The spyware has been the focus of a global scandal since mid-July, when the Pegasus Project of journalism organization Forbidden Stories revealed that the classified technology was being used to hack the phones of journalists, government officials and human rights activists around the world.
According to Calcalist, under then-police chief Roni Alsheikh, officers with the Police Signals Intelligence Unit hacked the phones of dozens of Israelis in what the daily described as an “intelligence phishing expedition.” These efforts were conducted prior to any official investigation against the targets and without judicial warrants, despite the fact that any information so obtained is inadmissible in court.
Among the victims listed in the report are then-directors-general of the transportation, finance and justice ministries Keren Turner, Shai Babad and Emi Palmor, respectively, as well as the leaders of social protest movements, including political and social activists. Several mayors were also reportedly hacked, including Miriam Feirberg (Netanya), Yoram Shimon (Mevaseret Zion), Yaakov Peretz (Kiryat Ata) and Motti Sasson (Holon).
Pegasus was also allegedly installed on the phone of witnesses and persons of interest in “Case 4000” against then-Prime Minister Benjamin Netanyahu, Iris Elovitch, the wife of former Bezeq owner Shaul Elovitch, a defendant in the case, former Communications Ministry chiefs Shlomo Filber and Avi Berger, Bezeq CEOs Stella Hendler and Dudu Mizrahi, Walla CEO Ilan Yeshua, former Walla editor-in-chief Aviram Elad and other journalists at the news outlet.
Netanyahu’s son Avner was also allegedly hacked, as were the phones of several members of the now-opposition leader’s inner circle, including advisers Topaz Luk and Yonatan Urich.
Other prominent public figures whose phones were infected with the spyware allegedly include businessman Rami Levy and Yair Katz, the chairman of the workers’ union at Israel Aerospace Industries.
The Israel Police said in a statement that they are “cooperating with the Attorney General’s Office review of the matter.”
Outgoing Attorney General Avichai Mendelblit ordered an investigation into the spyware scandal last week in one of his last decrees before leaving office.
After the original story broke, Pegasus developer NSO Group issued a statement stressing that “the company does not operate the systems in its customers’ possession and is not involved in their operation. NSO Group’s employees are not privy to the purpose for which the software is used, nor are they privy to the information derived as part of the investigations conducted by clients.

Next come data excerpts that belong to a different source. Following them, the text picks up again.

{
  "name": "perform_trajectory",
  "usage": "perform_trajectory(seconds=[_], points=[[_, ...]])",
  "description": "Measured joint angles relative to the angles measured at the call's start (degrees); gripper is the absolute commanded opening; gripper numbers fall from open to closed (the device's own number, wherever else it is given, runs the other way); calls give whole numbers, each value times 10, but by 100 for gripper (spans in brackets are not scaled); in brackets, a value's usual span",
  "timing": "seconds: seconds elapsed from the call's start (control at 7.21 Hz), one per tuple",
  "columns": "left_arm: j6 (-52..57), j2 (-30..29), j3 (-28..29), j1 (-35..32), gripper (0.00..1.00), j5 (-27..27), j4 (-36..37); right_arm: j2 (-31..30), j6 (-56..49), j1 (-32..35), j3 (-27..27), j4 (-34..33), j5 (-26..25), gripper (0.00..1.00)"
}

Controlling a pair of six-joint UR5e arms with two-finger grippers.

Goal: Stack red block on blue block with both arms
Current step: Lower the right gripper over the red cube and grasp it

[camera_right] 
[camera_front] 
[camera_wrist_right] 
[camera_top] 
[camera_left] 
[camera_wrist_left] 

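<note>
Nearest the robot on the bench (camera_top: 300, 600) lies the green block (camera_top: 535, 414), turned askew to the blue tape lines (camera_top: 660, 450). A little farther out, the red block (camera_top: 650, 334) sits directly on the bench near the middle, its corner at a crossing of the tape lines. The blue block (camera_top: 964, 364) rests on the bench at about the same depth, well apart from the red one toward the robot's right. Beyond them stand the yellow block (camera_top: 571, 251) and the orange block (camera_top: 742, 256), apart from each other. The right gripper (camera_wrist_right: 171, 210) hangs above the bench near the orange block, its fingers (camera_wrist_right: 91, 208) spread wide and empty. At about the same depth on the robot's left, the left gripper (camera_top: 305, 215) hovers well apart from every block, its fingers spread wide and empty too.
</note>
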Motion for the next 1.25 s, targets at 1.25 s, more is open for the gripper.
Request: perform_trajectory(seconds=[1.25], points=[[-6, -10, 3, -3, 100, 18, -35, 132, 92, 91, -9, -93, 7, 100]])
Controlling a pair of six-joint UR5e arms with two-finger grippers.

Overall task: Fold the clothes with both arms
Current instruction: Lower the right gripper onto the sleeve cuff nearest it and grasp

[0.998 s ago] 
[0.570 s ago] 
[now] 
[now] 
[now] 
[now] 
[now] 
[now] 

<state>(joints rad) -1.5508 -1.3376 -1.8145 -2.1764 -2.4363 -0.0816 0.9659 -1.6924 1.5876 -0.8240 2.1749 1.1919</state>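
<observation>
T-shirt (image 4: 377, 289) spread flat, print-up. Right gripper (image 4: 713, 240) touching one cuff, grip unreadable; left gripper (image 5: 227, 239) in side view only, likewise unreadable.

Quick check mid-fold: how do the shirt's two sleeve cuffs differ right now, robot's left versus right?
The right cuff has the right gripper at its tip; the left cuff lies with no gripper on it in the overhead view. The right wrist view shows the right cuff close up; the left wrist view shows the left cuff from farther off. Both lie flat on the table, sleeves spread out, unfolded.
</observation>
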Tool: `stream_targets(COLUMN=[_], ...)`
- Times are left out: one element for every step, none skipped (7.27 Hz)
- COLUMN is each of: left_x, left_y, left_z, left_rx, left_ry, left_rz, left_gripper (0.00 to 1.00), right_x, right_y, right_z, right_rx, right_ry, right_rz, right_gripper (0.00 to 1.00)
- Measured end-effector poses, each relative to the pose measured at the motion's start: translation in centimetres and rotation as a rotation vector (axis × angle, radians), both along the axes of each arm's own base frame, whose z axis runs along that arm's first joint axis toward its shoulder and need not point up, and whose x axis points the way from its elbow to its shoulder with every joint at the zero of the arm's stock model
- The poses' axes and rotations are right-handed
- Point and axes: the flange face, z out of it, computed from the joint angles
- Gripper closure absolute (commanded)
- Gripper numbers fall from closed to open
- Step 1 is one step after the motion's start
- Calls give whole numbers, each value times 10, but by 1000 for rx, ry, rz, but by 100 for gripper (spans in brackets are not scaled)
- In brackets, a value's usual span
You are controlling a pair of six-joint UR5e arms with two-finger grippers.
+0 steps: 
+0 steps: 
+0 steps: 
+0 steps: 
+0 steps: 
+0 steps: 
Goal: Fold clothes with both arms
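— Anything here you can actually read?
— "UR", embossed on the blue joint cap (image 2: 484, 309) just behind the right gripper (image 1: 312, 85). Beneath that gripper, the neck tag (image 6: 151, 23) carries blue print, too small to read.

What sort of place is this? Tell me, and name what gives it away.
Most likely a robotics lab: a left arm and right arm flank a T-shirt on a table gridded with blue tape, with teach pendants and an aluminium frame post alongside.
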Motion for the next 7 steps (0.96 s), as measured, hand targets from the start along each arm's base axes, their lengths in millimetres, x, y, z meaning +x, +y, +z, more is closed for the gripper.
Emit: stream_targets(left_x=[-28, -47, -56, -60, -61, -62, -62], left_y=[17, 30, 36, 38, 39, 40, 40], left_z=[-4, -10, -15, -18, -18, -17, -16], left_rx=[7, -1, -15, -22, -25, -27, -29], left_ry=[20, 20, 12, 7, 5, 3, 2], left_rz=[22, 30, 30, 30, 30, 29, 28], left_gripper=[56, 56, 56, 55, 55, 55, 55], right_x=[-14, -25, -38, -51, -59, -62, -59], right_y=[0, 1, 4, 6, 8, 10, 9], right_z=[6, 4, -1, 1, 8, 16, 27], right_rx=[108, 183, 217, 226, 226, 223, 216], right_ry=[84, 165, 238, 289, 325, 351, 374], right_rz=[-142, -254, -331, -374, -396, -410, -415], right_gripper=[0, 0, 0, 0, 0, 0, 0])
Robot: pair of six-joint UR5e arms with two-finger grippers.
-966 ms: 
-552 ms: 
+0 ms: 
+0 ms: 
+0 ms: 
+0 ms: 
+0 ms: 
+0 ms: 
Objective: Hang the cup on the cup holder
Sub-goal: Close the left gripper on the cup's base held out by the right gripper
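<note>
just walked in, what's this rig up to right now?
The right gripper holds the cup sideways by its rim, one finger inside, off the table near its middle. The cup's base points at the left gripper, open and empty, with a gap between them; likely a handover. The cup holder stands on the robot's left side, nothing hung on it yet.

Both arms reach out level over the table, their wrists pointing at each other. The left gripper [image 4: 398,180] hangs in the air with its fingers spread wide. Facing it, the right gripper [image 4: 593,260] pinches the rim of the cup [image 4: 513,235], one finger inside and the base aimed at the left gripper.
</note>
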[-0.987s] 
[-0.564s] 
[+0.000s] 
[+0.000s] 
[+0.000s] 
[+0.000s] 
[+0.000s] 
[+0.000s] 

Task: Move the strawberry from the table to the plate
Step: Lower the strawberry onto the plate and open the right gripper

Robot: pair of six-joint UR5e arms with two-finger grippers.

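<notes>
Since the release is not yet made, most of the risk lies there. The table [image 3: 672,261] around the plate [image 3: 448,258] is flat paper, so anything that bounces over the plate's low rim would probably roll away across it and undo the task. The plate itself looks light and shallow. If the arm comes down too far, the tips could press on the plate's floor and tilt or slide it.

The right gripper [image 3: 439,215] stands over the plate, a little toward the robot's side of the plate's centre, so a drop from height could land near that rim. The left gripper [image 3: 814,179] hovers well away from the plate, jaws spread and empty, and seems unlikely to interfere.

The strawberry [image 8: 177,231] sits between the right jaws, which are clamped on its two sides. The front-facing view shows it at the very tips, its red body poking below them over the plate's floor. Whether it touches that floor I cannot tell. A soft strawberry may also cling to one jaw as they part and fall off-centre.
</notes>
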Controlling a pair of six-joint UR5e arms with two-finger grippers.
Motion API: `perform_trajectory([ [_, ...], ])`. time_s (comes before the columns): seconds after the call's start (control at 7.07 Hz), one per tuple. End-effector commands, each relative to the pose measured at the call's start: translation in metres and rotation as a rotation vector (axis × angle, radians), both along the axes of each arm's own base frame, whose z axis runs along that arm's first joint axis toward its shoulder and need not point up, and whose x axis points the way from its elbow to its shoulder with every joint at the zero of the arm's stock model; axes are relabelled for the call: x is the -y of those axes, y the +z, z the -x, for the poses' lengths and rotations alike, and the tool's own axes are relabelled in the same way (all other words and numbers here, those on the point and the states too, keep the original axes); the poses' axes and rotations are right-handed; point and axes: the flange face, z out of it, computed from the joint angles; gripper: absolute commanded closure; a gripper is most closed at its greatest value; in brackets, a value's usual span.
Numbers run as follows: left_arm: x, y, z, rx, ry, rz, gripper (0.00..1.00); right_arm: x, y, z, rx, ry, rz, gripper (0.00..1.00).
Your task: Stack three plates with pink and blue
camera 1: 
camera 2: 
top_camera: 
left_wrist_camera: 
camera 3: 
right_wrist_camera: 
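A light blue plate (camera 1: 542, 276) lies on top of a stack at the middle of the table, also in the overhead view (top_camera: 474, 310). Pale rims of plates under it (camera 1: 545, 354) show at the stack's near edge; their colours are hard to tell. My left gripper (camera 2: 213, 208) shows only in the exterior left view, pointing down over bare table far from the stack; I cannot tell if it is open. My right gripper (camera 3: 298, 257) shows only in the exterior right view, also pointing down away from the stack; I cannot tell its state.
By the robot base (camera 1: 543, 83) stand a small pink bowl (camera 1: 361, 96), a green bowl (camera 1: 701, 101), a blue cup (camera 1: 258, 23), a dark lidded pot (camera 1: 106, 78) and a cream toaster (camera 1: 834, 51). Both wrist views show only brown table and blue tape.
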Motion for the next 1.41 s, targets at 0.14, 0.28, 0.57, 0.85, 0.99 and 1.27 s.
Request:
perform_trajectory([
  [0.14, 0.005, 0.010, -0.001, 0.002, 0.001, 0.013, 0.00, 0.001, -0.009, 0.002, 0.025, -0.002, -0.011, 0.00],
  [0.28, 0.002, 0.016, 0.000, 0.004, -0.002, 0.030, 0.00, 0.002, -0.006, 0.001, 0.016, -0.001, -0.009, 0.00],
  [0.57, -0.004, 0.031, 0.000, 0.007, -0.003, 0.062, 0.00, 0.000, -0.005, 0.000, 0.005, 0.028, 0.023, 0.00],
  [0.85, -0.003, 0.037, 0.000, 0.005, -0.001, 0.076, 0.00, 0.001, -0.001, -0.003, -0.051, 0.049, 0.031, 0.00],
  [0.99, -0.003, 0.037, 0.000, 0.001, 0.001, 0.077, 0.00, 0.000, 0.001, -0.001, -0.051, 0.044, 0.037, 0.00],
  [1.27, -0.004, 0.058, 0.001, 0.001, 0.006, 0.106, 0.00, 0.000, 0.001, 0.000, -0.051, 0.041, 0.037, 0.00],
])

“The company sells its products under the license and supervision of state security and law enforcement agencies to legally prevent crime and terrorism, according to court orders and local laws.”
An NSO Group official told Calcalist, “There is no way for company employees to be exposed to the information gathered by clients” using Pegasus.
This is an edited version of an article that first appeared in Israel Hayom.